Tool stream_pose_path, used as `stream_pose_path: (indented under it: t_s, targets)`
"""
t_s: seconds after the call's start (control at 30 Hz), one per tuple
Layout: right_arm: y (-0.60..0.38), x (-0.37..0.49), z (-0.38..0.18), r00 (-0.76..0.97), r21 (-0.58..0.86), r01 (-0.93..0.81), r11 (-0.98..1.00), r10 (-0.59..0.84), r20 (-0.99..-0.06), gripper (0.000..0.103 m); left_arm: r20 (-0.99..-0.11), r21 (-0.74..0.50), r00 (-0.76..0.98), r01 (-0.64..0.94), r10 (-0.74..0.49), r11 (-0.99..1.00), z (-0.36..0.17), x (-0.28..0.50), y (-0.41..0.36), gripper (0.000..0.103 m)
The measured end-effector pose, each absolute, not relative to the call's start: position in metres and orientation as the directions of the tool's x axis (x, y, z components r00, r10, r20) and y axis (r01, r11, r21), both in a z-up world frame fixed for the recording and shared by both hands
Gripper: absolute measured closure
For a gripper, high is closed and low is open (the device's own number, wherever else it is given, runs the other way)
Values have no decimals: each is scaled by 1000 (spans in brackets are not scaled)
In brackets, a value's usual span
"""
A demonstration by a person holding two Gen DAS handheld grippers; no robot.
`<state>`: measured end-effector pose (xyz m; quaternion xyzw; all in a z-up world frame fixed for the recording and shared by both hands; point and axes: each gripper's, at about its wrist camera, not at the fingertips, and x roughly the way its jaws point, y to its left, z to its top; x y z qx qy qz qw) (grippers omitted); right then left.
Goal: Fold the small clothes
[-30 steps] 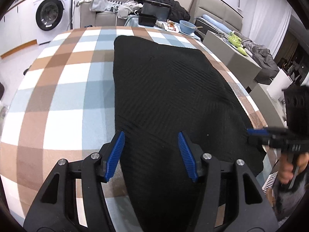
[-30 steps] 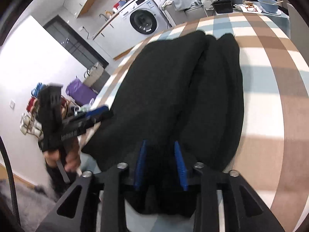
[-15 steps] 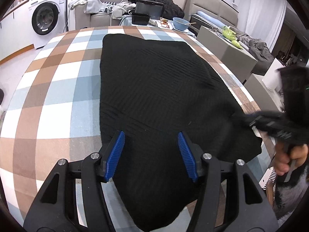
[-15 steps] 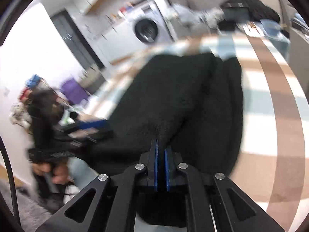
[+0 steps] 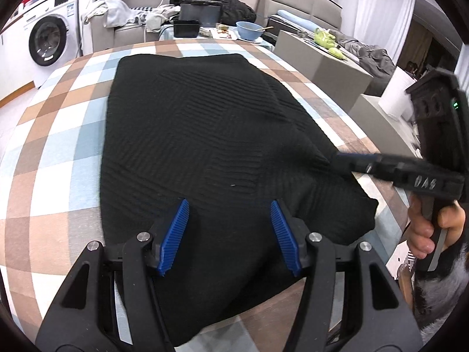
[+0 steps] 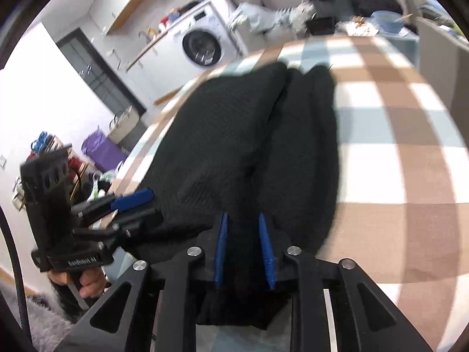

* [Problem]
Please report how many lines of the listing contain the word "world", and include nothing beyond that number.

* [Solved problem]
2